TASK STATEMENT: Retype word for word the stretch of entries below from the line that has "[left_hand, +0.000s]" through the line that has "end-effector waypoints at", and omit the pictures.

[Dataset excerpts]
****************************************
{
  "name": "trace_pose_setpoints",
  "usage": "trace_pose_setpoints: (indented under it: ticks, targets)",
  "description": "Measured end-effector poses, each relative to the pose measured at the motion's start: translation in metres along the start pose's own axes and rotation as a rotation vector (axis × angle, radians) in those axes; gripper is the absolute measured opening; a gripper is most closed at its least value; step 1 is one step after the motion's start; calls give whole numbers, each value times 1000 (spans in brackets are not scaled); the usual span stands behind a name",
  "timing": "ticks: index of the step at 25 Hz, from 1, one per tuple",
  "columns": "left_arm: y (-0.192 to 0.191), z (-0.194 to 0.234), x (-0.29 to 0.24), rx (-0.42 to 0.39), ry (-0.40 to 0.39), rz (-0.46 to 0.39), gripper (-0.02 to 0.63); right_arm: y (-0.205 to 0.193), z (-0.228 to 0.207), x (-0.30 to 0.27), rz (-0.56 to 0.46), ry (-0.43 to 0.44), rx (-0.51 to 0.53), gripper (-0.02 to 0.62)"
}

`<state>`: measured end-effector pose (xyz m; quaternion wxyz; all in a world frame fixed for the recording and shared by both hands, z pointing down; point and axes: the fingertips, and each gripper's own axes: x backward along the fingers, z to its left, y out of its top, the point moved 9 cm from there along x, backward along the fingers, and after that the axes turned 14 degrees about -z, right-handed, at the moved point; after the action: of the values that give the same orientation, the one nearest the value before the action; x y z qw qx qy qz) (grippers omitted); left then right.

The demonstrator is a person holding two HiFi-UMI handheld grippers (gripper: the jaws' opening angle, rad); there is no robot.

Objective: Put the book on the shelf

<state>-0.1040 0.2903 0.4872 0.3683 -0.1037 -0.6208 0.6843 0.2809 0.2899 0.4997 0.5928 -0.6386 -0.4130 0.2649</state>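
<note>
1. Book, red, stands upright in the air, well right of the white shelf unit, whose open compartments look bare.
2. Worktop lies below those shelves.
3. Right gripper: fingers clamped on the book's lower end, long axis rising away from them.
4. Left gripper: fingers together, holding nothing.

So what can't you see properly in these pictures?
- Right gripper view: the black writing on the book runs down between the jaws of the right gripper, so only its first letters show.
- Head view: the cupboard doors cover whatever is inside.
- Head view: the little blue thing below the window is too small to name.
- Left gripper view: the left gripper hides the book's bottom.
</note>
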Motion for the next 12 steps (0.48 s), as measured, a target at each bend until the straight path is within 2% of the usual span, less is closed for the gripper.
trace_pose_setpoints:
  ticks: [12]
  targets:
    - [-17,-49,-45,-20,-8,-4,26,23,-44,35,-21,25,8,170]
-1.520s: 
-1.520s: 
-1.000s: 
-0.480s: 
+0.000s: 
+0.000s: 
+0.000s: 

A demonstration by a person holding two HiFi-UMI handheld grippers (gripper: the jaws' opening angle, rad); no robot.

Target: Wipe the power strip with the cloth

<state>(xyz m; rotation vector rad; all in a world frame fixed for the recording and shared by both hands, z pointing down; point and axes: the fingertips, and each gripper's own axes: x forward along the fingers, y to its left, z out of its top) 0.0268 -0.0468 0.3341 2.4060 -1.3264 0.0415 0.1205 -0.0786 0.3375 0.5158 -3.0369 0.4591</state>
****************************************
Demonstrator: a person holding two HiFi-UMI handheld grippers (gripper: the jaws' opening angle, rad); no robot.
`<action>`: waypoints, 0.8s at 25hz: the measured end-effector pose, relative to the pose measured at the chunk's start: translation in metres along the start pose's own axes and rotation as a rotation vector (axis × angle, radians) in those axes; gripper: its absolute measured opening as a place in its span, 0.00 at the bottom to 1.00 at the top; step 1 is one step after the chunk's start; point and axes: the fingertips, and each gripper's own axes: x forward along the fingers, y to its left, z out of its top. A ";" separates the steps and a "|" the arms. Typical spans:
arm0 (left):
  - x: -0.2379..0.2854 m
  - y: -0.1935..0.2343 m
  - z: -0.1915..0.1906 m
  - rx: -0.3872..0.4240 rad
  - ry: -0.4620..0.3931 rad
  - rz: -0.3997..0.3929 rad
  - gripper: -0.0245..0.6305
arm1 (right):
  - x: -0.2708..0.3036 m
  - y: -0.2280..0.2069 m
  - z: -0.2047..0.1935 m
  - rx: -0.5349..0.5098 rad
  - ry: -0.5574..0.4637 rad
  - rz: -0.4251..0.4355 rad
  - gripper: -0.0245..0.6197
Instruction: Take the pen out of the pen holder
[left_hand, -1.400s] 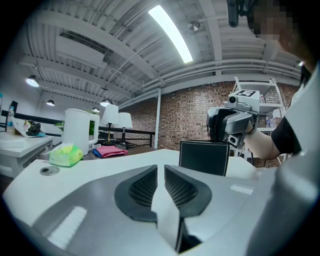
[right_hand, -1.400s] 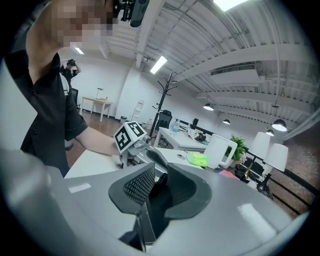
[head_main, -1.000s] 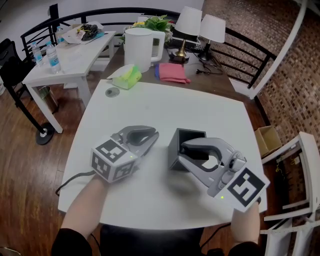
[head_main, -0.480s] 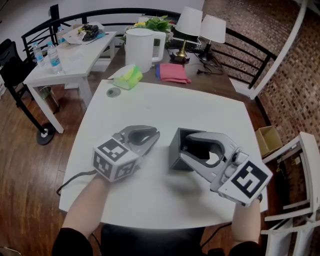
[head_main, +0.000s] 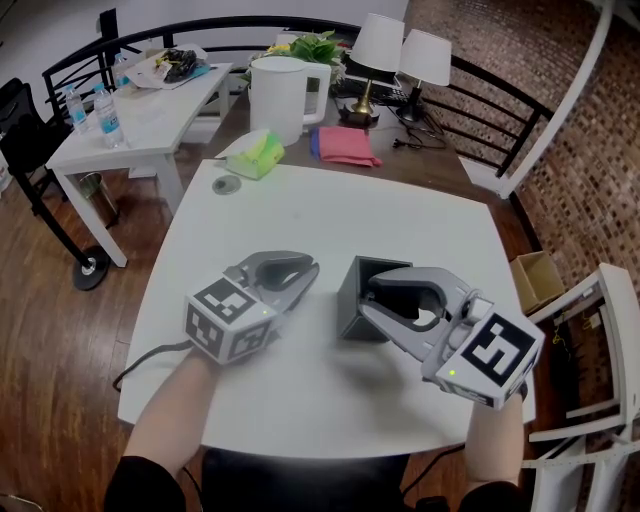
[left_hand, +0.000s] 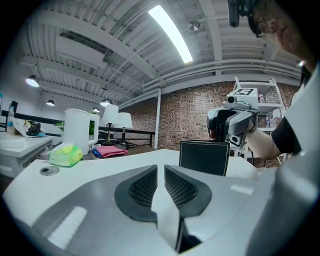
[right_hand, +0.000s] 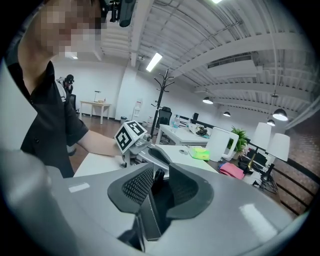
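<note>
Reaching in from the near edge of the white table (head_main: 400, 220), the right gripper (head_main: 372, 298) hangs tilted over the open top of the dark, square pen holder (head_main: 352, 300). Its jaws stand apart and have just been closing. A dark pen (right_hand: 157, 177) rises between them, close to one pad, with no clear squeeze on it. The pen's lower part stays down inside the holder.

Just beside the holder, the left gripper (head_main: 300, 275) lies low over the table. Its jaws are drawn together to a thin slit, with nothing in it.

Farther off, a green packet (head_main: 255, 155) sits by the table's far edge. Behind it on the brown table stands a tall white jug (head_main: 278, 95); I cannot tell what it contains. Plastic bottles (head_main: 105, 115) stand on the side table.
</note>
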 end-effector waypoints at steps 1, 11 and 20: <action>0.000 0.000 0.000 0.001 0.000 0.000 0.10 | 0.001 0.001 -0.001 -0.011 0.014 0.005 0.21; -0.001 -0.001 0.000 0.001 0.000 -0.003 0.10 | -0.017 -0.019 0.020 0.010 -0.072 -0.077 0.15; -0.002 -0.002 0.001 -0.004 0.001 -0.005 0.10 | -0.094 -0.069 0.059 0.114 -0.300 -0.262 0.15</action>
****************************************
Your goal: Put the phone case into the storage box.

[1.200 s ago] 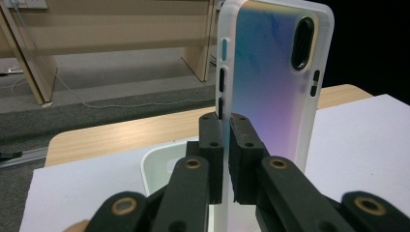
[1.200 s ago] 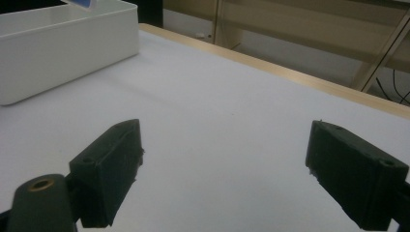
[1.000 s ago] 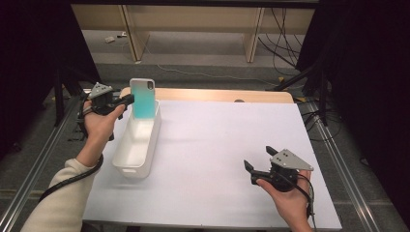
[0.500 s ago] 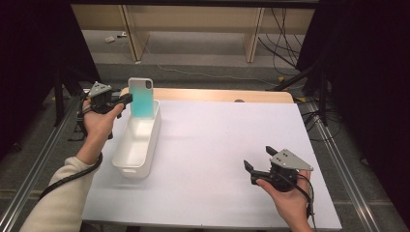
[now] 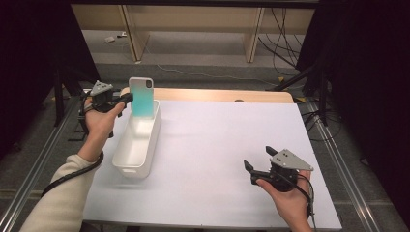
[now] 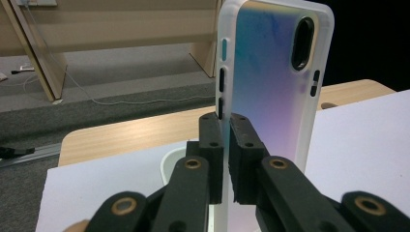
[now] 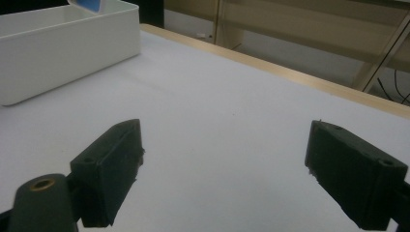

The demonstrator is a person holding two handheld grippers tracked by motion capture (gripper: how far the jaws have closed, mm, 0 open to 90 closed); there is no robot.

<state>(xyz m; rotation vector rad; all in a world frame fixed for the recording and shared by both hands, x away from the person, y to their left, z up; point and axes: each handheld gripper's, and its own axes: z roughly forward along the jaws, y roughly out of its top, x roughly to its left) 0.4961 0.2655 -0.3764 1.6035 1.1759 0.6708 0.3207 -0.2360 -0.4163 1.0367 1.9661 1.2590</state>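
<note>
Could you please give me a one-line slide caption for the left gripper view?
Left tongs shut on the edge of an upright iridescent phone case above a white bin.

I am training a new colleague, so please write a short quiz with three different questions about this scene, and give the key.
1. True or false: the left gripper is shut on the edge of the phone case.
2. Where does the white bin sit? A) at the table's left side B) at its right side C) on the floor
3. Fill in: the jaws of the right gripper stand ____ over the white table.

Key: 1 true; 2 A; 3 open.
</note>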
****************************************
TASK ANSWER:
[left_hand, +0.000s] 
[right_hand, +0.000s] 
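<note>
Reaching in from the near edge of the white table (head_main: 400, 220), the right gripper (head_main: 372, 298) hangs tilted over the open top of the dark, square pen holder (head_main: 352, 300). Its jaws stand apart and have just been closing. A dark pen (right_hand: 157, 177) rises between them, close to one pad, with no clear squeeze on it. The pen's lower part stays down inside the holder.

Just beside the holder, the left gripper (head_main: 300, 275) lies low over the table. Its jaws are drawn together to a thin slit, with nothing in it.

Farther off, a green packet (head_main: 255, 155) sits by the table's far edge. Behind it on the brown table stands a tall white jug (head_main: 278, 95); I cannot tell what it contains. Plastic bottles (head_main: 105, 115) stand on the side table.
</note>
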 end-effector waypoints at steps 1, 11 and 20: <action>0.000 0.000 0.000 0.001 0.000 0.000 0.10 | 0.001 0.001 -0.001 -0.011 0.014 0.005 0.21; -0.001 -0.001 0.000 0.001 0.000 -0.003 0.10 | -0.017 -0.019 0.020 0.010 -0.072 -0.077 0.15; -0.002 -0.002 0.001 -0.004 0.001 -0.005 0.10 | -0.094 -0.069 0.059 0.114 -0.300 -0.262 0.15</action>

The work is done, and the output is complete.